[Exercise description]:
This exercise asks for an exact transcription of every entry.

[Exercise inputs]:
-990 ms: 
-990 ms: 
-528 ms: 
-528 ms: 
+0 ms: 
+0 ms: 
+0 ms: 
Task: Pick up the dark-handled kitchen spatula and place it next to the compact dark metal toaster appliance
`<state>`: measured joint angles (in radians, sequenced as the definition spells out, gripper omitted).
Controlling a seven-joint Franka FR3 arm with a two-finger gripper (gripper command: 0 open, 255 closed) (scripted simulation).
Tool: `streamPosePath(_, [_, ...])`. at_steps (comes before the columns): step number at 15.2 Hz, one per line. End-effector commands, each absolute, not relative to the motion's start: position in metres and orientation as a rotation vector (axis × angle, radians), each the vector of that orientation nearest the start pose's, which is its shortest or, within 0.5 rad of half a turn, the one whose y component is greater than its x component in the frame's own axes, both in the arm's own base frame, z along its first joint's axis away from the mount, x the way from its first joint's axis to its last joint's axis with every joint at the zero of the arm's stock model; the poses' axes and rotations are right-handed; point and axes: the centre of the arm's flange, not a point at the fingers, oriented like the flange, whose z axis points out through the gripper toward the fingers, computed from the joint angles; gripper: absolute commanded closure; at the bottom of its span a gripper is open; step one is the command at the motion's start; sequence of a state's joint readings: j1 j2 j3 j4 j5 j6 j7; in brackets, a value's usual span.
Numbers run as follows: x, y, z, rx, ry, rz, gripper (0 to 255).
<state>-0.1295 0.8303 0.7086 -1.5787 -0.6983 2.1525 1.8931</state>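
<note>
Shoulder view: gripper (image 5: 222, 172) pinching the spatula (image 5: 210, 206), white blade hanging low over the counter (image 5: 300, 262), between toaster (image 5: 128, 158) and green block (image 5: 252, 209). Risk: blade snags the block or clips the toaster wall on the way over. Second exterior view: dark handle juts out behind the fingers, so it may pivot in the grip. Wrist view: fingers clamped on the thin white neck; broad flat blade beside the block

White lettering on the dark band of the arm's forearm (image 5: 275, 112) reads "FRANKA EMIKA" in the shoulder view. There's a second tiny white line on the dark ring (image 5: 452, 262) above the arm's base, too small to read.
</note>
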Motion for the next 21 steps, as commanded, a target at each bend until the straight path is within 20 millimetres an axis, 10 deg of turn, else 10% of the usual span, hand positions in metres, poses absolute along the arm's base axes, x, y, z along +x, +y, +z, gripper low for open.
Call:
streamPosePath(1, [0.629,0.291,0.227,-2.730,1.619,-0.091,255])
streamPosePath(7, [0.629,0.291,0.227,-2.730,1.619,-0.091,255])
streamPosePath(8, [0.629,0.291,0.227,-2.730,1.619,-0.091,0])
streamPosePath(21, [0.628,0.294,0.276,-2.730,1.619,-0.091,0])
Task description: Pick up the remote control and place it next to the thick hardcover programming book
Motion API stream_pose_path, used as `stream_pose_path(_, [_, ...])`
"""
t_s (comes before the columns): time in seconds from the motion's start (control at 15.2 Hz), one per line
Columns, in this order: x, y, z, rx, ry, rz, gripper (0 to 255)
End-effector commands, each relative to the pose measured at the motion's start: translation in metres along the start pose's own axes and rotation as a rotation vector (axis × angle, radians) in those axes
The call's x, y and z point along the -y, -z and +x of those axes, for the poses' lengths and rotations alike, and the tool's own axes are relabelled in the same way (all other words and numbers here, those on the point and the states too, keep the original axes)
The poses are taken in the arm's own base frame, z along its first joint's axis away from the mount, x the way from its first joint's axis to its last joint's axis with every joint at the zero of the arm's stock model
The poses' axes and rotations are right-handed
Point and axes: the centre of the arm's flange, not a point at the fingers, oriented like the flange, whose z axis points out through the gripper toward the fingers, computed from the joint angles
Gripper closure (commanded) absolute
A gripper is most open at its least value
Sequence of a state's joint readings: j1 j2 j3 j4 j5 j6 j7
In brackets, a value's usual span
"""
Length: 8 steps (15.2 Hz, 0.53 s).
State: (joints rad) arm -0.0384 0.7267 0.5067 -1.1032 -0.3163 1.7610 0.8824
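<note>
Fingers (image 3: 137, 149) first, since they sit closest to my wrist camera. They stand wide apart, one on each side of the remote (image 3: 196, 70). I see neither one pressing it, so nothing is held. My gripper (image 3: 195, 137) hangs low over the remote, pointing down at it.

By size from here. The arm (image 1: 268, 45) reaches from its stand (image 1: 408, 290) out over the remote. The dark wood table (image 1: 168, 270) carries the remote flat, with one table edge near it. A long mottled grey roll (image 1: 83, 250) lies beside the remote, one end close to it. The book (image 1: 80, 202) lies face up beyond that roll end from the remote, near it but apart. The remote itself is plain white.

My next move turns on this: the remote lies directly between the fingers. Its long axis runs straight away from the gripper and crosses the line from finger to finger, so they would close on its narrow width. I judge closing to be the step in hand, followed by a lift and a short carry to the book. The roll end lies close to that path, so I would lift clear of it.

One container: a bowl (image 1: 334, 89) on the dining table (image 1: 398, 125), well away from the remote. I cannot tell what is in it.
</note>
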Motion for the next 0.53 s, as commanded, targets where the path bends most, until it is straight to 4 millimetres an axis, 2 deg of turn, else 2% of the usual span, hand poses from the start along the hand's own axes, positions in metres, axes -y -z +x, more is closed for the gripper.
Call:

[Response area]:
-990 ms: 
-990 ms: 
-528 ms: 
-528 ms: 
+0 ms: 
+0 ms: 
+0 ms: 
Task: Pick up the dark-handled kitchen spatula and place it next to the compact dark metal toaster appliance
`<state>`: measured joint angles (in radians, sequenced as the definition spells out, gripper omitted).
Controlling a seven-joint Franka FR3 arm with a two-finger gripper (gripper command: 0 open, 255 closed) (scripted simulation).
Tool: `streamPosePath(_, [_, ...])`. at_steps (comes before the columns): step number at 15.2 Hz, one per line. End-effector commands, each absolute, not relative to the motion's start: position in metres and orientation as a rotation vector (axis × angle, radians), each the vector of that orientation nearest the start pose's, which is its shortest or, within 0.5 rad of half a turn, the one whose y component is greater than its x component in the frame's own axes, both in the arm's own base frame, z along its first joint's axis away from the mount, x the way from its first joint's axis to its last joint's axis with every joint at the zero of the arm's stock model; the poses' axes and rotations are right-handed; point and axes: the centre of the arm's flange, not a point at the fingers, oriented like the flange, whose z axis points out through the gripper toward the fingers, computed from the joint angles; gripper: absolute commanded closure; at the bottom of its span a gripper is open; step one is the command at the motion's start; sequence of a state's joint readings: j1 j2 j3 j4 j5 j6 j7; in brackets, a value's usual span.
Numbers run as follows: x, y, z, rx, ry, rz, gripper (0 to 255).
<state>-0.1295 0.8303 0.7086 -1.5787 -0.6983 2.1525 1.8931</state>
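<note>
Shoulder view: gripper (image 5: 222, 172) pinching the spatula (image 5: 210, 206), white blade hanging low over the counter (image 5: 300, 262), between toaster (image 5: 128, 158) and green block (image 5: 252, 209). Risk: blade snags the block or clips the toaster wall on the way over. Second exterior view: dark handle juts out behind the fingers, so it may pivot in the grip. Wrist view: fingers clamped on the thin white neck; broad flat blade beside the block

White lettering on the dark band of the arm's forearm (image 5: 275, 112) reads "FRANKA EMIKA" in the shoulder view. There's a second tiny white line on the dark ring (image 5: 452, 262) above the arm's base, too small to read.
</note>
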Motion for the next 21 steps, as commanded, a target at each bend until the straight path is within 20 millimetres an axis, 10 deg of turn, else 10% of the usual span, hand positions in metres, poses absolute along the arm's base axes, x, y, z along +x, +y, +z, gripper low for open.
Call:
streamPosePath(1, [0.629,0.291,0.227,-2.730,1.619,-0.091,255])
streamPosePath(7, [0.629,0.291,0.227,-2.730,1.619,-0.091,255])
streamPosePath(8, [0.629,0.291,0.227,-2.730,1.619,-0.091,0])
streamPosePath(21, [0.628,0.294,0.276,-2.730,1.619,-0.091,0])
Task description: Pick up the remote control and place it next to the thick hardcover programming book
Motion API stream_pose_path, used as `stream_pose_path(_, [_, ...])`
"""
t_s (comes before the columns): time in seconds from the motion's start (control at 15.2 Hz), one per line
Columns, in this order: x, y, z, rx, ry, rz, gripper (0 to 255)
End-effector commands, each relative to the pose measured at the motion's start: translation in metres along the start pose's own axes and rotation as a rotation vector (axis × angle, radians) in those axes
The call's x, y and z point along the -y, -z and +x of those axes, for the poses' lengths and rotations alike, and the tool's own axes are relabelled in the same way (all other words and numbers here, those on the point and the states too, keep the original axes)
The poses are taken in the arm's own base frame, z along its first joint's axis away from the mount, x the way from its first joint's axis to its last joint's axis with every joint at the zero of the arm's stock model
The poses' axes and rotations are right-handed
Point and axes: the centre of the arm's flange, not a point at the fingers, oriented like the flange, whose z axis points out through the gripper toward the fingers, computed from the joint angles
Gripper closure (commanded) absolute
A gripper is most open at its least value
Sequence of a state's joint readings: j1 j2 j3 j4 j5 j6 j7
In brackets, a value's usual span
"""
Length: 8 steps (15.2 Hz, 0.53 s).
State: (joints rad) arm -0.0384 0.7267 0.5067 -1.1032 -0.3163 1.7610 0.8824
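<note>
Fingers (image 3: 137, 149) first, since they sit closest to my wrist camera. They stand wide apart, one on each side of the remote (image 3: 196, 70). I see neither one pressing it, so nothing is held. My gripper (image 3: 195, 137) hangs low over the remote, pointing down at it.

By size from here. The arm (image 1: 268, 45) reaches from its stand (image 1: 408, 290) out over the remote. The dark wood table (image 1: 168, 270) carries the remote flat, with one table edge near it. A long mottled grey roll (image 1: 83, 250) lies beside the remote, one end close to it. The book (image 1: 80, 202) lies face up beyond that roll end from the remote, near it but apart. The remote itself is plain white.

My next move turns on this: the remote lies directly between the fingers. Its long axis runs straight away from the gripper and crosses the line from finger to finger, so they would close on its narrow width. I judge closing to be the step in hand, followed by a lift and a short carry to the book. The roll end lies close to that path, so I would lift clear of it.

One container: a bowl (image 1: 334, 89) on the dining table (image 1: 398, 125), well away from the remote. I cannot tell what is in it.
</note>
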Motion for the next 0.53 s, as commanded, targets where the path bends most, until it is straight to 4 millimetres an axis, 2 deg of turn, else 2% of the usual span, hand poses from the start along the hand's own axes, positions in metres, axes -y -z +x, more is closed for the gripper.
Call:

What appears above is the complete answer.